What to do » The reply should hold only the lines below beginning at the one with "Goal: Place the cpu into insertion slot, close" and ending at the one with "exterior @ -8", copied exactly, with every picture left out.

┌─ Provided information

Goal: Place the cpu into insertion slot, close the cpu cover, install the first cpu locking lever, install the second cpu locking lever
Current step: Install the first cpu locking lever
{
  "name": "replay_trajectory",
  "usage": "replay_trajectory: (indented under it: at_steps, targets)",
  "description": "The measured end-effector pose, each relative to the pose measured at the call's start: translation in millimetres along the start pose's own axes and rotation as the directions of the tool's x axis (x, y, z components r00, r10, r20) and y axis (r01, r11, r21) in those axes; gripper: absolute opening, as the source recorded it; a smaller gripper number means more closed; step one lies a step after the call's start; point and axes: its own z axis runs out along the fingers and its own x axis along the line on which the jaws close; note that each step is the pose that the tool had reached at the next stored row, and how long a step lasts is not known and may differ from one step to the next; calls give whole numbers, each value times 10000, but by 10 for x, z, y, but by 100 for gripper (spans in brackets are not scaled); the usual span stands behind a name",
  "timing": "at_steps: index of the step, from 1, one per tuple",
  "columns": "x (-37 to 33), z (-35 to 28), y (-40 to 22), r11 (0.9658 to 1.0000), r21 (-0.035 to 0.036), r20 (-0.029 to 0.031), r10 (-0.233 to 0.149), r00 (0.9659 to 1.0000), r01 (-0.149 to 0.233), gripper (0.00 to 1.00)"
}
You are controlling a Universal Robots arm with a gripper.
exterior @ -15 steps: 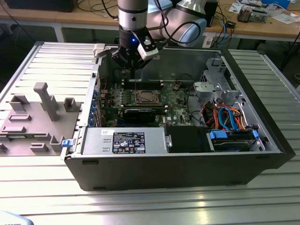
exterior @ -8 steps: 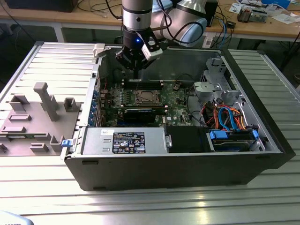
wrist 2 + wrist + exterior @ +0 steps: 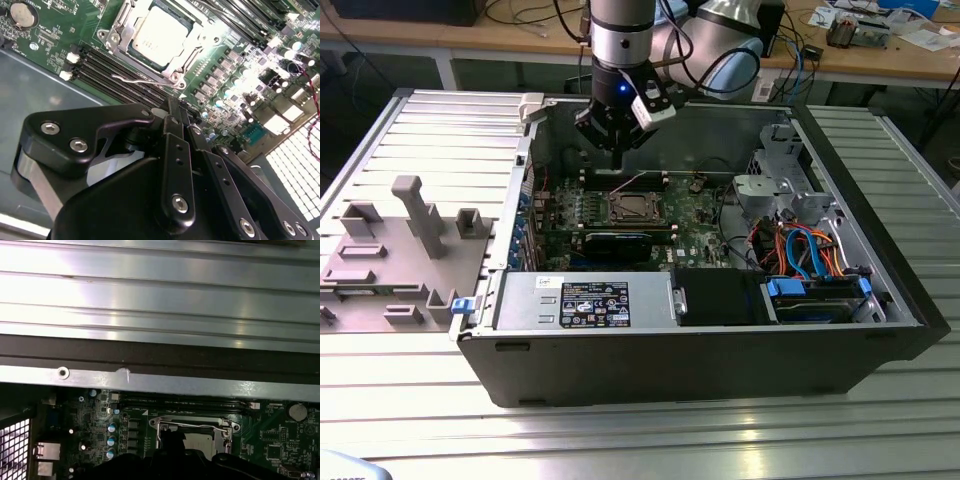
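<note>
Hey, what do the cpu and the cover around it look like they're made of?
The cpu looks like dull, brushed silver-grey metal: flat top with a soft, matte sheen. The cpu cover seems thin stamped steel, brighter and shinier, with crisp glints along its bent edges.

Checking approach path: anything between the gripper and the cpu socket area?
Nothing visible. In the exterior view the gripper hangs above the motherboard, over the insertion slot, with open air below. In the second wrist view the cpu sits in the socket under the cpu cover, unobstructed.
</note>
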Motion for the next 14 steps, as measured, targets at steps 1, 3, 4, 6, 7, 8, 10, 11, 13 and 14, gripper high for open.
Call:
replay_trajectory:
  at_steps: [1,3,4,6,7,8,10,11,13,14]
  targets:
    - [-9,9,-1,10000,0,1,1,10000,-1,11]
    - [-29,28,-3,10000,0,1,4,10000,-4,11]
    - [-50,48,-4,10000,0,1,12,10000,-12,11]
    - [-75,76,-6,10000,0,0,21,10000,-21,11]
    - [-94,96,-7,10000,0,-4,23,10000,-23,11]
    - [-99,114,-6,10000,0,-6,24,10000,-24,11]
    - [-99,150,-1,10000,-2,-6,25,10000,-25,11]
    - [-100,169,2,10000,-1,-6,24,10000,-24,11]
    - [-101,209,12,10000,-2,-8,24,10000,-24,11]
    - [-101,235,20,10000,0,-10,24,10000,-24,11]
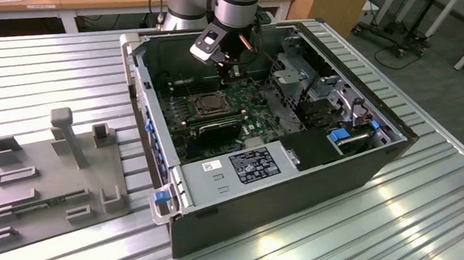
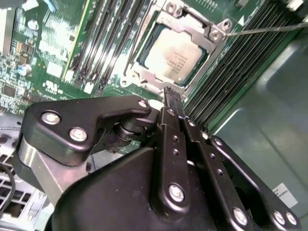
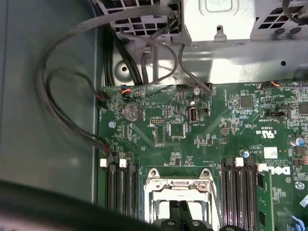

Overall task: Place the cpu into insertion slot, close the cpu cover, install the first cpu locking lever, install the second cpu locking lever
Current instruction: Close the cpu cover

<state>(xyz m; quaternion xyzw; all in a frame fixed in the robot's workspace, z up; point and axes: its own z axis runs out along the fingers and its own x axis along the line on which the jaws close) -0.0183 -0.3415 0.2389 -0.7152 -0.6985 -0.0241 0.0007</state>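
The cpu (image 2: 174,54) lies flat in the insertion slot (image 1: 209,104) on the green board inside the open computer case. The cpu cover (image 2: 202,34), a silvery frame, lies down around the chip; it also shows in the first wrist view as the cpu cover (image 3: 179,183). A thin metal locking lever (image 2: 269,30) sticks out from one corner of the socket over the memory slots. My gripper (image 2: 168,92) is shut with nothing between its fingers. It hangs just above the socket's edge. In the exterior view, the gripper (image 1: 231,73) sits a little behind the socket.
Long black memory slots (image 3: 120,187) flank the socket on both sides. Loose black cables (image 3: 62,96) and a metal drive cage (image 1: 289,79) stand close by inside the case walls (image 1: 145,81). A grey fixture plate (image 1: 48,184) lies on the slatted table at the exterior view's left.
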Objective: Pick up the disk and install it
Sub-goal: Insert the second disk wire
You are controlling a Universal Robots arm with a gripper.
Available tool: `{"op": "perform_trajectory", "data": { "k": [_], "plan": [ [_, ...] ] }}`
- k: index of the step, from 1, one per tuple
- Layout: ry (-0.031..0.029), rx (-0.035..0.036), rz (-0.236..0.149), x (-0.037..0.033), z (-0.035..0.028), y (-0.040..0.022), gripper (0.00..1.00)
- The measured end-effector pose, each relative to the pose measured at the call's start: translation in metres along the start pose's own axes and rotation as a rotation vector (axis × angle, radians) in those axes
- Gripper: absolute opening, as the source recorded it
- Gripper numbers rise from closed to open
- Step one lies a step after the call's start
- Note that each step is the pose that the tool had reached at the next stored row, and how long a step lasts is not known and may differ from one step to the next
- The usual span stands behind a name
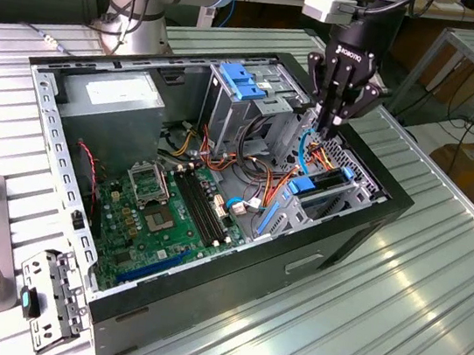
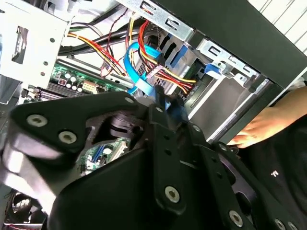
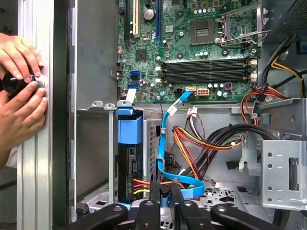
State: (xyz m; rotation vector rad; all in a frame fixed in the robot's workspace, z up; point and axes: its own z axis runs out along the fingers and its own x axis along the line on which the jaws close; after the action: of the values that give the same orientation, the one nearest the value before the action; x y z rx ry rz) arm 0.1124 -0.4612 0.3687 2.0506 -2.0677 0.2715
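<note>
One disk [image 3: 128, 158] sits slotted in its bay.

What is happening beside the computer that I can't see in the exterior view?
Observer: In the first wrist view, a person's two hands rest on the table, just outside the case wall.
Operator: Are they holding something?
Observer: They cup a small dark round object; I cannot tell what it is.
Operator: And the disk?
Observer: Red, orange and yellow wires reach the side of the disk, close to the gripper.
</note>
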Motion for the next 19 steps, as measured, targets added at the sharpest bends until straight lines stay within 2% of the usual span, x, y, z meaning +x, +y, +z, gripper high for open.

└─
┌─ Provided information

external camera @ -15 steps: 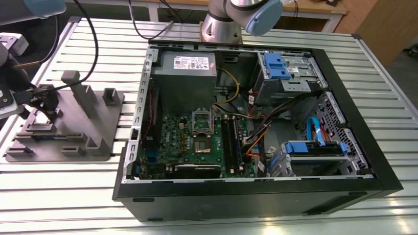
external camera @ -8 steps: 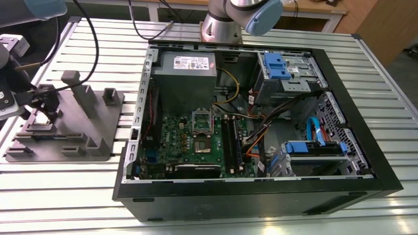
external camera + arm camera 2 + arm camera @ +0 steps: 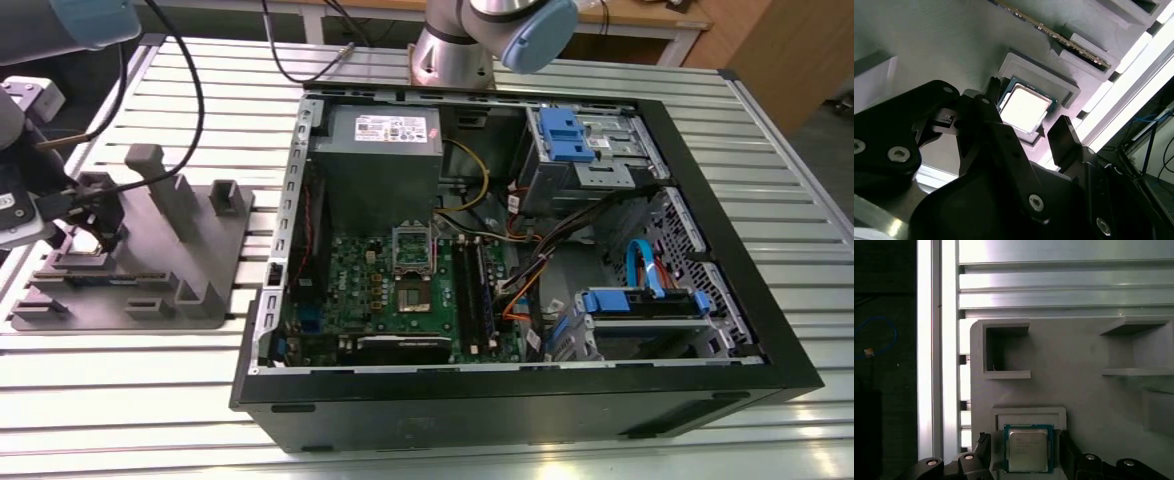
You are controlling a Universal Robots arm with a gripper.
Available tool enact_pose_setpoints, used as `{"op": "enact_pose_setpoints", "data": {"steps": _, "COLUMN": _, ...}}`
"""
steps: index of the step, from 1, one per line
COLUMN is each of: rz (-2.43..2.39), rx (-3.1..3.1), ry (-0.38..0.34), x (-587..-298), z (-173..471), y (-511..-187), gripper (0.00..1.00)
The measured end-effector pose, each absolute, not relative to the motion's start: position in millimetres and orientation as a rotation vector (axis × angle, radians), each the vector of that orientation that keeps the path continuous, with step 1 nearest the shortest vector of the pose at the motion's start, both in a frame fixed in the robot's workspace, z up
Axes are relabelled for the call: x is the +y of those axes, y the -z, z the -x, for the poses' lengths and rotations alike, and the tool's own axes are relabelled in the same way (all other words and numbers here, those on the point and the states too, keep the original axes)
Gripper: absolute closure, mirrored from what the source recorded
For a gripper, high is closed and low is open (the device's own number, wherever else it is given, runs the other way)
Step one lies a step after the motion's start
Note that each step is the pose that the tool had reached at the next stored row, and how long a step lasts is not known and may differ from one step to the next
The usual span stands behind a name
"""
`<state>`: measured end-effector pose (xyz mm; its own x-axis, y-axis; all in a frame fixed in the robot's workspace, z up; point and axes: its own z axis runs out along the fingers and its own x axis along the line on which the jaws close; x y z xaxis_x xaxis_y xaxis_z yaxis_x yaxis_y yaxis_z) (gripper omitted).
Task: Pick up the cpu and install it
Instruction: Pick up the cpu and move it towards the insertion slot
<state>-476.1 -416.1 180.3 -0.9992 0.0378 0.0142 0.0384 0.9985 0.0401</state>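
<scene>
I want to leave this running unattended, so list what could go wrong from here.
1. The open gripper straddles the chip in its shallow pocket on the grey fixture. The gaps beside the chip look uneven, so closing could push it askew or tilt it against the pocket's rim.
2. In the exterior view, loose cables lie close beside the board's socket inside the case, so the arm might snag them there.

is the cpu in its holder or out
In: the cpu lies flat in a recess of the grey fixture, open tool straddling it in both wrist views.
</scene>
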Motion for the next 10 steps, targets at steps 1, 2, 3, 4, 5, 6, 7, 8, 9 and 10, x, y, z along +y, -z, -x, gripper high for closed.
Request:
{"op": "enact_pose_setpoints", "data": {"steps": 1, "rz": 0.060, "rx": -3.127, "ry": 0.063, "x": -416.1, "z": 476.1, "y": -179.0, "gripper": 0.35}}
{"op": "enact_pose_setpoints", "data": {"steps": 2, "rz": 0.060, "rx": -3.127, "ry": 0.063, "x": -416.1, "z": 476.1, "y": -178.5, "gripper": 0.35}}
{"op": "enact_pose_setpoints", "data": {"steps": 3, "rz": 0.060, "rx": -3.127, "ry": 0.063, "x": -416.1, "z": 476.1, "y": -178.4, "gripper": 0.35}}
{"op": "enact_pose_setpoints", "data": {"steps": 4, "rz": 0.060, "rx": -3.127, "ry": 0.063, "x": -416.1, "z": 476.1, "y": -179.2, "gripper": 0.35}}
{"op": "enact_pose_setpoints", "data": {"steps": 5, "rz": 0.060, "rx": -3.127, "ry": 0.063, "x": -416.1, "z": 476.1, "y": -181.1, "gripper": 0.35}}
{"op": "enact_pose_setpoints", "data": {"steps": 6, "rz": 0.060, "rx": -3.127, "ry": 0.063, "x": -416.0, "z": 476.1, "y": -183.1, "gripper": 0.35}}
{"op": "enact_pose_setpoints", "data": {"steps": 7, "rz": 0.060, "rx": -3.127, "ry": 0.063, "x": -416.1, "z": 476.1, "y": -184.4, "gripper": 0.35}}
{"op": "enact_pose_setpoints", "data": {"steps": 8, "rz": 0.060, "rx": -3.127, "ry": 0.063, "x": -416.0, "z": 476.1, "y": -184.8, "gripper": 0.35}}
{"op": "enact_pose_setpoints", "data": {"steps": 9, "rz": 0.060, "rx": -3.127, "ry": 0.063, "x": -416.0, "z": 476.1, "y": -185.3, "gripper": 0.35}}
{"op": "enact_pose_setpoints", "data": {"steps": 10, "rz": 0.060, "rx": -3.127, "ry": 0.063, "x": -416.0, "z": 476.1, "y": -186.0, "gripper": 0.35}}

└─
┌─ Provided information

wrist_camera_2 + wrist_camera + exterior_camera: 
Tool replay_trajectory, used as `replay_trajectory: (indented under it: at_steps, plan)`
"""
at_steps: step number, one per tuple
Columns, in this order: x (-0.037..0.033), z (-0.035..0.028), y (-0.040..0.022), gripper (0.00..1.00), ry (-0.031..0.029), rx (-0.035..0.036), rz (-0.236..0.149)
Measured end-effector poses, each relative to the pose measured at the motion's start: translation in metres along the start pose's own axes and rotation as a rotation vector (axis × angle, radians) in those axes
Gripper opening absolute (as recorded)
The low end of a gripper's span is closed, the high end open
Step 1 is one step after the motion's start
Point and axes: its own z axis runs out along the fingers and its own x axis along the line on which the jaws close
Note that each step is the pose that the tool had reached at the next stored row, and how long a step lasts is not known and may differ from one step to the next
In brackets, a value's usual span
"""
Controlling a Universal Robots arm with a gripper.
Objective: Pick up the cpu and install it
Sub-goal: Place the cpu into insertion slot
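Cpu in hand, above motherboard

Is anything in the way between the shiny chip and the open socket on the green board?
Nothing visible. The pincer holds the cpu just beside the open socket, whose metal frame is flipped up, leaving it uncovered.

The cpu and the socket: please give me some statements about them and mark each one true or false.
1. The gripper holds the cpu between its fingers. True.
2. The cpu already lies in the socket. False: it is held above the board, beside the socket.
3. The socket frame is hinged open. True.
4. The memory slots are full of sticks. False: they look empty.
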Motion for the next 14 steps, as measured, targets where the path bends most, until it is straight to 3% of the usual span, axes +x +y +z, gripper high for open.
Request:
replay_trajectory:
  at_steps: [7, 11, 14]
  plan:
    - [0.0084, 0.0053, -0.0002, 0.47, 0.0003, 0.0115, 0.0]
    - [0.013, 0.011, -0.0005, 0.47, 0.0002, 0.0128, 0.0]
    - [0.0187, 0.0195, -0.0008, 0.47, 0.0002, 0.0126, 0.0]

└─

Completed exercise »
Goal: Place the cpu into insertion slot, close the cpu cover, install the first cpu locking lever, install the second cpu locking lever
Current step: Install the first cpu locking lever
{
  "name": "replay_trajectory",
  "usage": "replay_trajectory: (indented under it: at_steps, targets)",
  "description": "The measured end-effector pose, each relative to the pose measured at the call's start: translation in millimetres along the start pose's own axes and rotation as the directions of the tool's x axis (x, y, z components r00, r10, r20) and y axis (r01, r11, r21) in those axes; gripper: absolute opening, as the source recorded it; a smaller gripper number means more closed; step one lies a step after the call's start; point and axes: its own z axis runs out along the fingers and its own x axis along the line on which the jaws close; note that each step is the pose that the tool had reached at the next stored row, and how long a step lasts is not known and may differ from one step to the next; calls give whole numbers, each value times 10000, but by 10 for x, z, y, but by 100 for gripper (spans in brackets are not scaled); the usual span stands behind a name",
  "timing": "at_steps: index of the step, from 1, one per tuple",
  "columns": "x (-37 to 33), z (-35 to 28), y (-40 to 22), r11 (0.9658 to 1.0000), r21 (-0.035 to 0.036), r20 (-0.029 to 0.031), r10 (-0.233 to 0.149), r00 (0.9659 to 1.0000), r01 (-0.149 to 0.233), gripper (0.00 to 1.00)"
}
You are controlling a Universal Robots arm with a gripper.
exterior @ -15 steps: 
exterior @ -8 steps: 

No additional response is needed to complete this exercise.